►
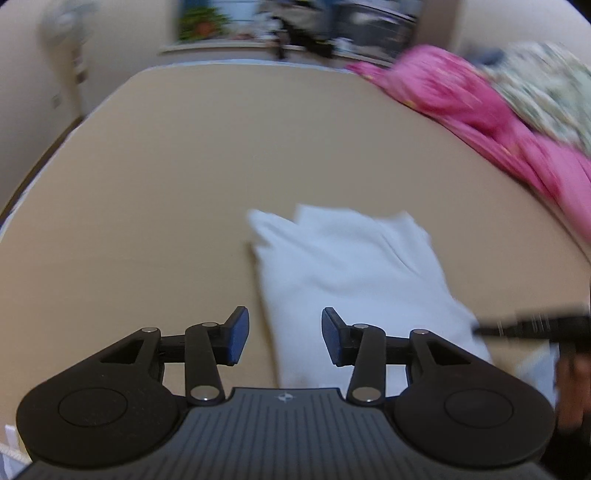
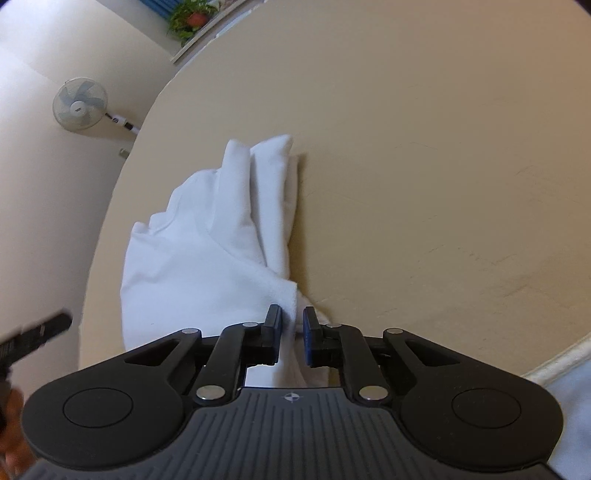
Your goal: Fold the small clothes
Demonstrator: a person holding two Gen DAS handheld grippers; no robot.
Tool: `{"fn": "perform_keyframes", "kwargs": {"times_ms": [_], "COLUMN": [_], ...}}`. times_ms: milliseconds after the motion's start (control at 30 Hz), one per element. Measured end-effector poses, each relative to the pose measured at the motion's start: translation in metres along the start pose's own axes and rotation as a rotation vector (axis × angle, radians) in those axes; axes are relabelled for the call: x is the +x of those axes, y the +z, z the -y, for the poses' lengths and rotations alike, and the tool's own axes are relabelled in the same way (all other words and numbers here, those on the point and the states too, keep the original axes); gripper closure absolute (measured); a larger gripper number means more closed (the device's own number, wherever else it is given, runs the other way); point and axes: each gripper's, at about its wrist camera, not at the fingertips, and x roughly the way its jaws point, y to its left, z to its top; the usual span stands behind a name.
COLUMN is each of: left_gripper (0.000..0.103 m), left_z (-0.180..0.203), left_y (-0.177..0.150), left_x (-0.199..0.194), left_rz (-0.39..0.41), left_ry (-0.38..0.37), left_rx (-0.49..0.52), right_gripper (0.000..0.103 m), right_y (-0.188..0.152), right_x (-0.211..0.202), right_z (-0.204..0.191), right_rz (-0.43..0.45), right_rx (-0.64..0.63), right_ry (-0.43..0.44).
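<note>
A white garment lies partly folded on the beige table, with two narrow ends pointing away from me. My left gripper hovers above its near left edge with its jaws apart; nothing is pinched between the blue pads. In the right wrist view the same white garment lies near the table's left edge. My right gripper is shut on a fold of its near right corner, and cloth fills the narrow gap between the pads.
A pink garment and a patterned cloth lie heaped at the table's far right. A standing fan and a potted plant stand beyond the table. A person's hand shows at the right edge.
</note>
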Motion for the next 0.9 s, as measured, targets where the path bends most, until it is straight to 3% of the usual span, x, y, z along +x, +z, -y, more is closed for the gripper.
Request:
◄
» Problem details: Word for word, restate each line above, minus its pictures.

» Solution to this problem:
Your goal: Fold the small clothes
Demonstrator: a person holding two Gen DAS handheld grippers; no robot.
Tool: `{"fn": "perform_keyframes", "kwargs": {"times_ms": [_], "COLUMN": [_], ...}}`. times_ms: milliseconds after the motion's start (control at 30 Hz), one per element. Measured end-effector poses, each relative to the pose measured at the motion's start: translation in metres along the start pose's own axes and rotation as a rotation vector (axis × angle, radians) in those axes; axes are relabelled for the call: x is the +x of those axes, y the +z, z the -y, for the poses' lengths and rotations alike, and the tool's own axes are relabelled in the same way (all other words and numbers here, those on the point and the states too, keep the original axes); gripper closure absolute (measured); a larger gripper number means more closed (the device's own number, wherever else it is given, runs the other way); point and axes: each gripper's, at about its wrist camera, not at the fingertips, and x roughly the way its jaws point, y to its left, z to its top; the usual span stands behind a name.
COLUMN is each of: left_gripper (0.000..0.103 m), left_z (-0.180..0.203), left_y (-0.177..0.150), left_x (-0.199..0.194), left_rz (-0.39..0.41), left_ry (-0.38..0.37), left_rx (-0.49..0.52), right_gripper (0.000..0.103 m), right_y (-0.188..0.152), right_x (-0.211..0.202), right_z (-0.204..0.191), right_rz (-0.43..0.45), right_rx (-0.64..0.63), right_ry (-0.43..0.44).
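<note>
A white garment lies partly folded on the beige table, with two narrow ends pointing away from me. My left gripper hovers above its near left edge with its jaws apart; nothing is pinched between the blue pads. In the right wrist view the same white garment lies near the table's left edge. My right gripper is shut on a fold of its near right corner, and cloth fills the narrow gap between the pads.
A pink garment and a patterned cloth lie heaped at the table's far right. A standing fan and a potted plant stand beyond the table. A person's hand shows at the right edge.
</note>
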Motion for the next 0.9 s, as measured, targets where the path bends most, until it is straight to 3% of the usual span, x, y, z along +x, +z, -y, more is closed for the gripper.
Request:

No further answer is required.